TASK OBJECTIVE:
Return the listing below exactly as it stands. Pictures stay out.

DATASET EXTRACT:
%%

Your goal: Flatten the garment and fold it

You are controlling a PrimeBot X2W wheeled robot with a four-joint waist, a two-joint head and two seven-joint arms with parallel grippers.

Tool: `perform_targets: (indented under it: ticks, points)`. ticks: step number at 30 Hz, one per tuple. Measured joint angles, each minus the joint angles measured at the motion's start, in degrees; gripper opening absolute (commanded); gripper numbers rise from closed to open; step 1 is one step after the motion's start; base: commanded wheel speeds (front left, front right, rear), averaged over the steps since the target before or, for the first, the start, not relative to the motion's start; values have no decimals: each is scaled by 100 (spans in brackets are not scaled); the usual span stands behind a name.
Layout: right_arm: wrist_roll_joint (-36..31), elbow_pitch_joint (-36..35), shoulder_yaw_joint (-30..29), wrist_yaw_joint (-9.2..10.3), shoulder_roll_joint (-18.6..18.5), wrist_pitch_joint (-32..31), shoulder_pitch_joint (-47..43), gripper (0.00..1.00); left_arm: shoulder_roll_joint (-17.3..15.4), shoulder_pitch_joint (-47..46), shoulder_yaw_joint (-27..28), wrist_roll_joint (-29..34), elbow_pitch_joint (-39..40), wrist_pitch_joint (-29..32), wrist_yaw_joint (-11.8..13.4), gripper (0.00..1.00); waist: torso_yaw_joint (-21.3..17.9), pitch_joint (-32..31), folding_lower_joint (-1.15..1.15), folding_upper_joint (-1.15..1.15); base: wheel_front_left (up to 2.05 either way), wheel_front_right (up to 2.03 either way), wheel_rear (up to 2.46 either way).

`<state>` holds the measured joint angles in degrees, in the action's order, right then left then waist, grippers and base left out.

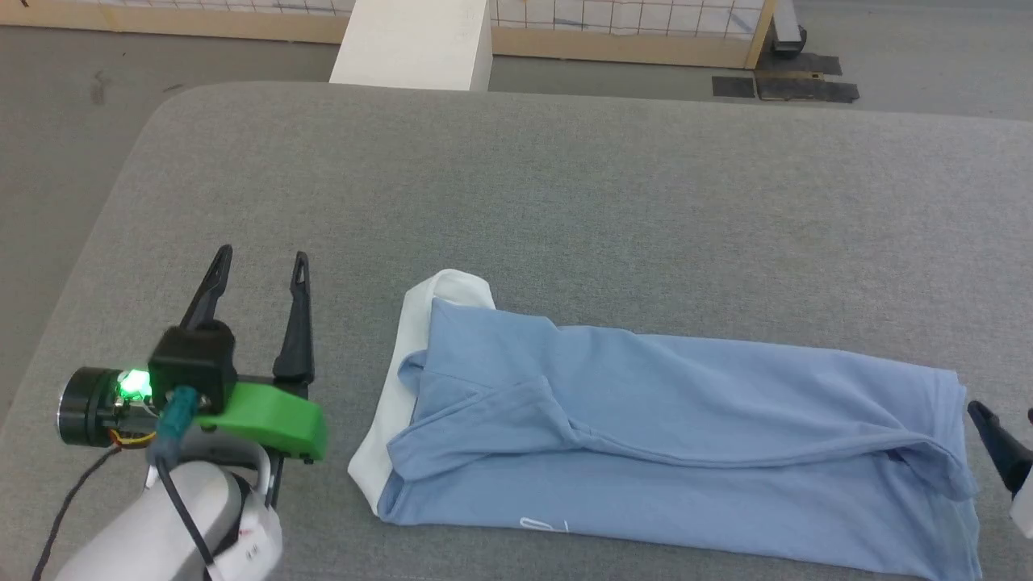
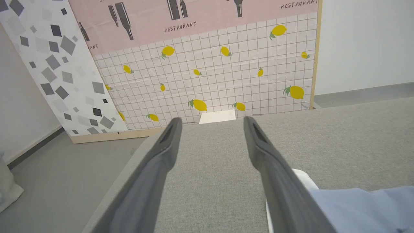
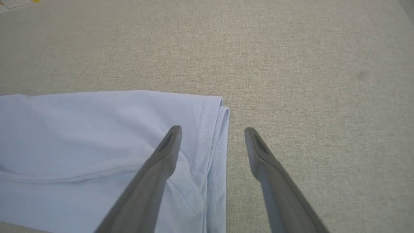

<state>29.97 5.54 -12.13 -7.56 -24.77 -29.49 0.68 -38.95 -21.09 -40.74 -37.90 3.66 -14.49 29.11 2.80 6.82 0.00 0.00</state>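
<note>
**Garment, a light blue short-sleeved polo shirt, lies as a long strip; cross fold pending**

Strip runs from just right of left pincer across to right pincer. White collar end sits nearest left pincer, a gap of grey fabric-covered tabletop between them. My read: lengthwise folds done, crosswise fold left. Top layer shows diagonal creases, so smooth those first, then pinch both corners of one end through all layers and carry them low to the other end, edges lined up. Catch one layer only and the strip opens.

Left pincer: fingers wide apart, nothing between them, over bare tabletop, clear of the cloth. Right pincer: equally wide, empty, straddling the stitched hem, left finger above cloth, right finger above tabletop. Contact with hem: can't tell.
</note>
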Motion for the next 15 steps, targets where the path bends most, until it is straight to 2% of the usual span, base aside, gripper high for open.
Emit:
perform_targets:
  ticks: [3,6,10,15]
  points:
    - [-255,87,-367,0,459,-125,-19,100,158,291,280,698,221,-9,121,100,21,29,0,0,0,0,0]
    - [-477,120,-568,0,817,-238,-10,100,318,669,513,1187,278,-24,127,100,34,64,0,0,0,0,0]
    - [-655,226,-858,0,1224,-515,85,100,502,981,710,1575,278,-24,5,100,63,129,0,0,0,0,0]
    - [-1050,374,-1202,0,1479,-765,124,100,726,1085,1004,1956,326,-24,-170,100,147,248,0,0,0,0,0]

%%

WRITTEN ANSWER:
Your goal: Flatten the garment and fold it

You are controlling a PrimeBot X2W wheeled robot with a four-joint waist, a two-joint head and two seven-joint arms with parallel grippers.

Tool: `perform_targets: (indented under it: ticks, points)`. ticks: step number at 30 Hz, one per tuple. Measured joint angles, each minus the joint angles measured at the motion's start, in degrees; gripper opening absolute (commanded); gripper numbers rise from closed to open; step 1 is one step after the motion's start; base: commanded wheel speeds (front left, front right, rear), averaged over the steps since the target before or, for the first, the start, not relative to the motion's start; values have no decimals: each is scaled by 100 (spans in brackets are not scaled); the usual span stands behind a name.
Layout: right_arm: wrist_roll_joint (-36..31), elbow_pitch_joint (-36..35), shoulder_yaw_joint (-30..29), wrist_yaw_joint (-9.2..10.3), shoulder_roll_joint (-18.6..18.5), wrist_pitch_joint (-32..31), shoulder_pitch_joint (-47..43), gripper (0.00..1.00); left_arm: shoulder_roll_joint (-17.3..15.4), shoulder_pitch_joint (-47..46), shoulder_yaw_joint (-27..28), wrist_roll_joint (-29..34), elbow_pitch_joint (-39..40), wrist_pitch_joint (-29..32), wrist_yaw_joint (-11.8..13.4), gripper (0.00..1.00); waist: torso_yaw_joint (-21.3..17.9), pitch_joint (-32..31), folding_lower_joint (-1.15..1.15), folding_upper_joint (-1.15..1.15); base: wheel_front_left (up to 2.05 either way), wheel_front_right (up to 2.03 either way), wheel_rear (up to 2.46 either way).

`<state>` holds the measured joint angles in degrees, in the action's order, right then left then waist, grippers and base left out.


<state>29.97 5.54 -12.13 -7.56 -24.77 -29.49 0.68 -38.95 -21.09 -40.74 -37.90 3.66 -14.49 29.11 2.80 6.82 0.00 0.00</state>
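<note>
**Garment, a light blue short-sleeved polo shirt, lies as a long strip; cross fold pending**

Strip runs from just right of left pincer across to right pincer. White collar end sits nearest left pincer, a gap of grey fabric-covered tabletop between them. My read: lengthwise folds done, crosswise fold left. Top layer shows diagonal creases, so smooth those first, then pinch both corners of one end through all layers and carry them low to the other end, edges lined up. Catch one layer only and the strip opens.

Left pincer: fingers wide apart, nothing between them, over bare tabletop, clear of the cloth. Right pincer: equally wide, empty, straddling the stitched hem, left finger above cloth, right finger above tabletop. Contact with hem: can't tell.
</note>
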Motion for the next 15 steps, targets where the path bends most, until it is straight to 2% of the usual span, base aside, gripper high for open.
Emit:
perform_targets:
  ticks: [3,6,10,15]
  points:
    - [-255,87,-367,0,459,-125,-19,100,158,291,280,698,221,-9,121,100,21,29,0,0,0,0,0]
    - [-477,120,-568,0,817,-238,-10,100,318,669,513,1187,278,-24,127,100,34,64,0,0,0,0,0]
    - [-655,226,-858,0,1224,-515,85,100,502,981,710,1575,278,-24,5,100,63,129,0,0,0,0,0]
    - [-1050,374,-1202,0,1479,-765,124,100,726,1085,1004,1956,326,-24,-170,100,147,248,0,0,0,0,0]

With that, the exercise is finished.